The data below needs to be returned exactly, line for line.

▬▬▬▬▬▬

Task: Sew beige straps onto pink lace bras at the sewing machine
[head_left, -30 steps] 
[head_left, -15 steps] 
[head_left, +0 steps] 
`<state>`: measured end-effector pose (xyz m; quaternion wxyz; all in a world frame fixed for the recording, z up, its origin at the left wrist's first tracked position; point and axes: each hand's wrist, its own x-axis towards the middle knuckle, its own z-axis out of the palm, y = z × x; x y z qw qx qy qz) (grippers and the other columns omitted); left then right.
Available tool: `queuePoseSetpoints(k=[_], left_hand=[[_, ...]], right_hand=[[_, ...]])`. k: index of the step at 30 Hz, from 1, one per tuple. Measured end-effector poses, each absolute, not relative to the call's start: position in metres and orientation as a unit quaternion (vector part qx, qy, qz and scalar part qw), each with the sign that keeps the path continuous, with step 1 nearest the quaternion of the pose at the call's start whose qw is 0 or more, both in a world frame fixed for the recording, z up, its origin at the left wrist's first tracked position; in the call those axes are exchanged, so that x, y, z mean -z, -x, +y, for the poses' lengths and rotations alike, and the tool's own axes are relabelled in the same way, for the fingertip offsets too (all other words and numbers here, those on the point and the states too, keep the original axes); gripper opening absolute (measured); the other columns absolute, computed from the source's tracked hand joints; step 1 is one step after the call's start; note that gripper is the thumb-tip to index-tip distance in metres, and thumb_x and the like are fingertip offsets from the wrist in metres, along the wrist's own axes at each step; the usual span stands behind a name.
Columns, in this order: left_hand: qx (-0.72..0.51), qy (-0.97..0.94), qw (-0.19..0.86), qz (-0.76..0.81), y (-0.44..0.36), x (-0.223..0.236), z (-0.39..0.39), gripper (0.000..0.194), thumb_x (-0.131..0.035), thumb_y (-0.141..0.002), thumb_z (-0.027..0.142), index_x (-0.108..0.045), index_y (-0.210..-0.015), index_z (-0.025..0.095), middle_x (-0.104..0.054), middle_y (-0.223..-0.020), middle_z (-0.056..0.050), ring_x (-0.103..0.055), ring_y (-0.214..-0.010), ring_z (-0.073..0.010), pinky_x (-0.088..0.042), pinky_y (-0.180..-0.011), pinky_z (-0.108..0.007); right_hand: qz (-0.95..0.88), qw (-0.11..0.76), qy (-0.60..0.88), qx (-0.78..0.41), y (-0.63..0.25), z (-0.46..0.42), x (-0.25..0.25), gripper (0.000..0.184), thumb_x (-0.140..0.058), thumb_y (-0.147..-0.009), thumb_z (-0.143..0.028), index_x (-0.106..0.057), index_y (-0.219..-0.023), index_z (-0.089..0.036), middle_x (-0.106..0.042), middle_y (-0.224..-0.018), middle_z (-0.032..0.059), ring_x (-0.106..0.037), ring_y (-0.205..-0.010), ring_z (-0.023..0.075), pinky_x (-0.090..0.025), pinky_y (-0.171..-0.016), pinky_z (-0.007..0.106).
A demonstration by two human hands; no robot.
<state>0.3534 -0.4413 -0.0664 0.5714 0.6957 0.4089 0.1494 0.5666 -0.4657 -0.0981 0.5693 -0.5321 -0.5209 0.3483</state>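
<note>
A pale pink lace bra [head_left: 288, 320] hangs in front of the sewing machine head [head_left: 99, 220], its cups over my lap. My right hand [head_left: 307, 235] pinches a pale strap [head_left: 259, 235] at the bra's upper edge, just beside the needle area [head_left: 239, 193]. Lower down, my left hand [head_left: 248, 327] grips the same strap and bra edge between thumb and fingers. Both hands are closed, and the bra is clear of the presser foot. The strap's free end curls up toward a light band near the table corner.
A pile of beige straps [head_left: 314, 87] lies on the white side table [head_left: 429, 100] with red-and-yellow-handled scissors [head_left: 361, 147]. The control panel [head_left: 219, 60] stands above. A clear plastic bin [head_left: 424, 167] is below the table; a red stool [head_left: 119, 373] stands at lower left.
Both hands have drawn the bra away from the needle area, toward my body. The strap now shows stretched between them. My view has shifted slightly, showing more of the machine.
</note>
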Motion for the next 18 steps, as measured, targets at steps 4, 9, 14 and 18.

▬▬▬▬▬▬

Answer below:
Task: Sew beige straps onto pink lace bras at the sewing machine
[head_left, -30 steps] 
[head_left, -15 steps] 
[head_left, +0 steps] 
`<state>`: measured end-effector pose (xyz m; quaternion wxyz; all in a world frame fixed for the recording, z up, its origin at the left wrist's first tracked position; point and axes: each hand's wrist, its own x-axis towards the middle knuckle, its own z-axis out of the palm, y = z × x; x y z qw qx qy qz) (grippers and the other columns omitted); left then right.
Available tool: `queuePoseSetpoints(k=[_], left_hand=[[_, ...]], right_hand=[[_, ...]])`. k: index of the step at 30 Hz, from 1, one per tuple. Measured end-effector poses, each absolute, not relative to the call's start: position in metres and orientation as a unit quaternion (vector part qx, qy, qz and scalar part qw), each with the sign that keeps the path continuous, with step 1 nearest the quaternion of the pose at the call's start whose qw is 0 or more, both in a world frame fixed for the recording, z up, its origin at the left wrist's first tracked position; in the call those axes are exchanged, so that x, y, z mean -z, -x, +y, for the poses' lengths and rotations alike, and the tool's own axes are relabelled in the same way, for the fingertip offsets too (all other words and numbers here, those on the point and the states too, keep the original axes); gripper opening absolute (measured); the other columns absolute, computed from the source's tracked hand joints; step 1 is one step after the call's start; note that gripper is the thumb-tip to index-tip distance in metres, and thumb_x and the like are fingertip offsets from the wrist in metres, along the wrist's own axes at each step; the usual span stands behind a name.
Columns, in this order: left_hand: qx (-0.72..0.51), qy (-0.97..0.94), qw (-0.19..0.86), qz (-0.76..0.81), y (-0.44..0.36), x (-0.223..0.236), z (-0.39..0.39), gripper (0.000..0.194), thumb_x (-0.131..0.035), thumb_y (-0.141..0.002), thumb_z (-0.027..0.142), index_x (-0.108..0.045), index_y (-0.210..-0.015), index_z (-0.025..0.095), middle_x (-0.104..0.054), middle_y (-0.223..-0.020), middle_z (-0.056..0.050), ring_x (-0.103..0.055), ring_y (-0.214..-0.010), ring_z (-0.073..0.010), pinky_x (-0.088..0.042), pinky_y (-0.180..-0.011), pinky_z (-0.108..0.007); right_hand: qz (-0.95..0.88), qw (-0.11..0.76), qy (-0.60..0.88), qx (-0.78..0.41), y (-0.63..0.25), z (-0.46..0.42), x (-0.25..0.25), gripper (0.000..0.184), thumb_x (-0.140..0.058), thumb_y (-0.147..-0.009), thumb_z (-0.143..0.028), index_x (-0.106..0.057), index_y (-0.219..-0.023), index_z (-0.089..0.036), middle_x (-0.106..0.042), middle_y (-0.224..-0.018), middle_z (-0.032..0.059), ring_x (-0.106..0.037), ring_y (-0.205..-0.010), ring_z (-0.023..0.075), pinky_x (-0.090..0.025), pinky_y (-0.171..-0.016), pinky_z (-0.007..0.106).
A demonstration by two human hands; no robot.
<state>0.3534 -0.4413 -0.0664 0.5714 0.6957 0.4089 0.1494 0.5666 -0.4657 -0.0981 0.5693 -0.5321 -0.5209 0.3483</state>
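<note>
A pale pink lace bra [head_left: 288, 320] hangs in front of the sewing machine head [head_left: 99, 220], its cups over my lap. My right hand [head_left: 307, 235] pinches a pale strap [head_left: 259, 235] at the bra's upper edge, just beside the needle area [head_left: 239, 193]. Lower down, my left hand [head_left: 248, 327] grips the same strap and bra edge between thumb and fingers. Both hands are closed, and the bra is clear of the presser foot. The strap's free end curls up toward a light band near the table corner.
A pile of beige straps [head_left: 314, 87] lies on the white side table [head_left: 429, 100] with red-and-yellow-handled scissors [head_left: 361, 147]. The control panel [head_left: 219, 60] stands above. A clear plastic bin [head_left: 424, 167] is below the table; a red stool [head_left: 119, 373] stands at lower left.
Both hands have drawn the bra away from the needle area, toward my body. The strap now shows stretched between them. My view has shifted slightly, showing more of the machine.
</note>
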Motion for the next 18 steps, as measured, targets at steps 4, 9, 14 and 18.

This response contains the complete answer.